Customer satisfaction is very important to the United Way of Broward County Commission on Behavioral Health & Drug Prevention. To that end, participants are made aware of their rights and responsibilities when enrolling in any prevention services offered by the UWBCCBHDP, and staff members are available to answer any questions or concerns, to respond to problems or complaints, and to assist in any way to assure that their rights are protected and respected. If a participant, including family members and/or a guardian of a participant, is dissatisfied with the service received or with information provided or feels their rights have been violated, s/he is encouraged to first ask to speak to a Supervisor, Manager or Director to resolve the issue as an informal inquiry. The BCCBHDP’s goal is to resolve complaints quickly and amicably to the best of our ability. Having done that, if a participant is not satisfied with the actions taken, s/he may file a grievance. The participant must file or report their grievance within 30 calendar days after becoming aware of the basis for the grievance or of the UWBCCBHDP response to the initial, informal inquiry, whichever comes later.
Participants will have access to grievance forms at all times. Participants have the right to file a grievance without fear of coercion, interference, discrimination, or reprisal, and will be free from harassment or retribution as protected by State and Federal laws (Whistle Blower protection).
Once a complaint is received by UWBCCBHDP, the staff member shall ask the participant if he/she wishes to resolve the issue informally or to file a grievance in writing. If the participant wishes to file a written grievance, the staff member shall provide the participant with a Grievance Report Form and, if necessary, assist the participant in completing the form. If the participant wishes to resolve the issue informally, the staff member shall be responsible for documenting the complaint on the Grievance Report Form and notifying the Senior Director of UWBCCBHDP of the complaint.

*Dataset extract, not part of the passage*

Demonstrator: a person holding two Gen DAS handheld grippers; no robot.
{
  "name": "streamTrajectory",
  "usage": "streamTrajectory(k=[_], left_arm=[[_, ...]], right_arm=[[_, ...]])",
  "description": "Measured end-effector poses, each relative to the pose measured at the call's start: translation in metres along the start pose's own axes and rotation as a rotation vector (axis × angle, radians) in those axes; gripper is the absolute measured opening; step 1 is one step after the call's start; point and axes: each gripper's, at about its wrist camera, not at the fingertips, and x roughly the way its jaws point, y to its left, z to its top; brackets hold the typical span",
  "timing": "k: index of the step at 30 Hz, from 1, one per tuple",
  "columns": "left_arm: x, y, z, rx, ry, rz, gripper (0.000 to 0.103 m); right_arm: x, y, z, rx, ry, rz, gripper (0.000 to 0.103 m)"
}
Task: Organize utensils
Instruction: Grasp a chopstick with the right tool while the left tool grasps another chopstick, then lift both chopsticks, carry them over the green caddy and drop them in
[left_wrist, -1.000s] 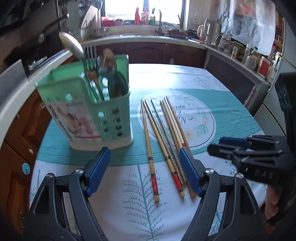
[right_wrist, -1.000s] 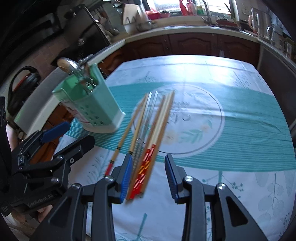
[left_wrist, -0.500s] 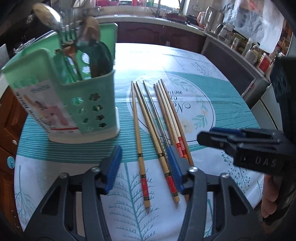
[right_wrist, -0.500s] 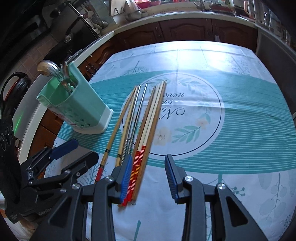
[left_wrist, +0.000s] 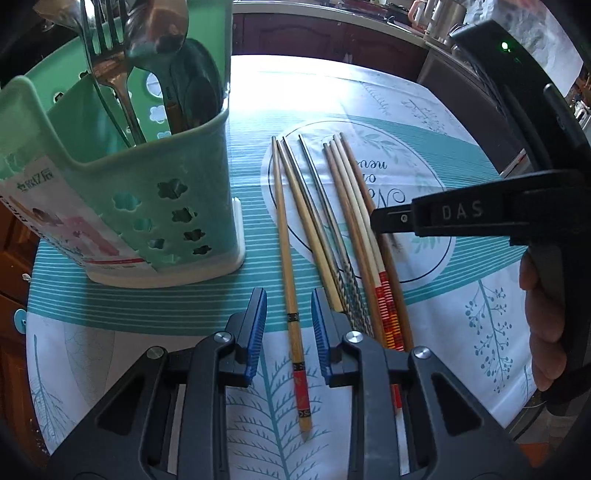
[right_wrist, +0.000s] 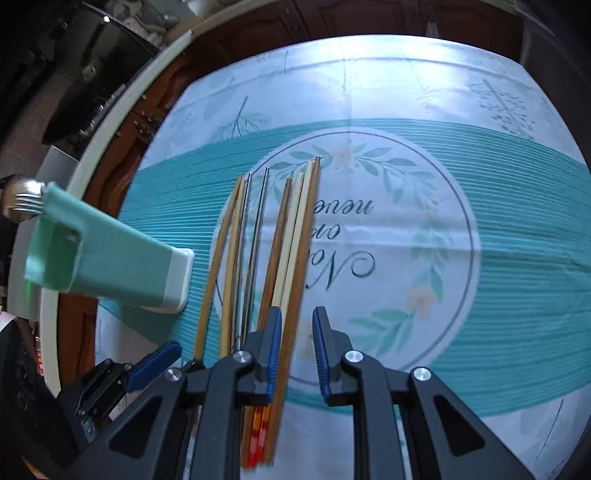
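Your left claw (left_wrist: 288, 328) has narrowed around the leftmost chopstick (left_wrist: 286, 236) near the counter's (left_wrist: 480, 314) front edge, not yet gripping, while your right claw (right_wrist: 297, 350) straddles the rightmost one, half-open.

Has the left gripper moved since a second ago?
Yes. The left gripper has advanced toward the green utensil holder and narrowed around the leftmost chopstick.
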Motion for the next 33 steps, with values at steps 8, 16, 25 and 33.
streamTrajectory(k=[8, 16, 25, 33], left_arm=[[0.016, -0.003, 0.012, 0.014, 0.023, 0.019, 0.022], [0.024, -0.023, 0.022, 0.076, 0.076, 0.037, 0.005], [0.000, -0.026, 0.010, 0.031, -0.043, -0.119, 0.004], [-0.077, -0.029, -0.004, 0.044, -0.380, -0.154, 0.004]], right_arm=[[0.009, 0.016, 0.006, -0.081, 0.020, -0.145, 0.007], [0.016, 0.023, 0.017, -0.132, 0.052, -0.268, 0.007], [-0.004, 0.006, 0.011, -0.094, 0.009, -0.082, 0.006], [-0.087, 0.017, -0.024, -0.183, -0.329, 0.132, 0.006]])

The Senior Director, or designee, will address and/or attempt to resolve the grievance or informal complaint with the participant within 48 hours and will notify the participant of the proposed resolution in writing within 24 hours of the initial contact. If the participant is not satisfied with the proposed solution, the Vice-President of Programs will follow-up with the participant within five (5) business days. If after working with the Vice-President of Programs, the participant is still not satisfied with the proposed resolution, the grievance will be reviewed by the President/CEO, or designee, within ten (10) business days of his/her receipt of the grievance. The decision of the President/CEO is final. If the participant does not agree with the final United Way resolution, the participant may request that the funding agency’s grievance procedure be initiated at that point.*
All actions taken toward the resolution of the grievance shall be documented on the Grievance Report Form. The UWBCCBHDP will log and track all grievances in order to analyze trends in order to identify opportunities for process improvement.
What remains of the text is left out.